• [What is required]:
If a line in the material below has the word "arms", copy it.

• [Provided material]:
Content starts

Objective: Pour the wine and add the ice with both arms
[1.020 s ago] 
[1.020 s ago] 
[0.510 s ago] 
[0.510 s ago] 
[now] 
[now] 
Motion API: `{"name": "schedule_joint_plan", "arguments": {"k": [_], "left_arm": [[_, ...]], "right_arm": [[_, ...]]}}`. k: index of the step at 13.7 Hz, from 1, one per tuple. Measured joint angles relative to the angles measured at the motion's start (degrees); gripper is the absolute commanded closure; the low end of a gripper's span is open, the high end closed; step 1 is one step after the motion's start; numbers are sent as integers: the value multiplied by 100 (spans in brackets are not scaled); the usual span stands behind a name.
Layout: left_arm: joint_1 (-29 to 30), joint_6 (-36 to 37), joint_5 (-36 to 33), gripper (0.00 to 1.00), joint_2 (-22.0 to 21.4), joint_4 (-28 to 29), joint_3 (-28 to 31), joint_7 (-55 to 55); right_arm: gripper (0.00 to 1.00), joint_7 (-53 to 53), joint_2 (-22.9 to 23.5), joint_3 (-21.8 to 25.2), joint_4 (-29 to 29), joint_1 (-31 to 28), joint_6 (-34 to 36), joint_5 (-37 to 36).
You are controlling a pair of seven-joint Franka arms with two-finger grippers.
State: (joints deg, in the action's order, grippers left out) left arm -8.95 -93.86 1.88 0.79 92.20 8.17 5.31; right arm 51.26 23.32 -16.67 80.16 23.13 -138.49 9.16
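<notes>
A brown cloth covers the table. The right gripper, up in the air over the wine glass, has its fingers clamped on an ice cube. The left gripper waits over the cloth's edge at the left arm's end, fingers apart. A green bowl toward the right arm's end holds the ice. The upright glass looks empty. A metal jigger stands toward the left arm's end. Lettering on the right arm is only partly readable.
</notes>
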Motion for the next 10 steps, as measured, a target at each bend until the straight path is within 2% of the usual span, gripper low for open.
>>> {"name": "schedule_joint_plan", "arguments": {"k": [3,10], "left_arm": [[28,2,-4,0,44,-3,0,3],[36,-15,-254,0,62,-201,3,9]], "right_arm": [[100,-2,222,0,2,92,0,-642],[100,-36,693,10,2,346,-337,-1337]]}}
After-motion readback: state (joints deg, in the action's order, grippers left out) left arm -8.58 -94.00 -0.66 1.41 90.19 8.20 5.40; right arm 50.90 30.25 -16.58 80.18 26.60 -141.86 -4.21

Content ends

• [Result for this task]:
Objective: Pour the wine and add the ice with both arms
You are controlling a pair of seven-joint Franka arms with two-finger grippers.

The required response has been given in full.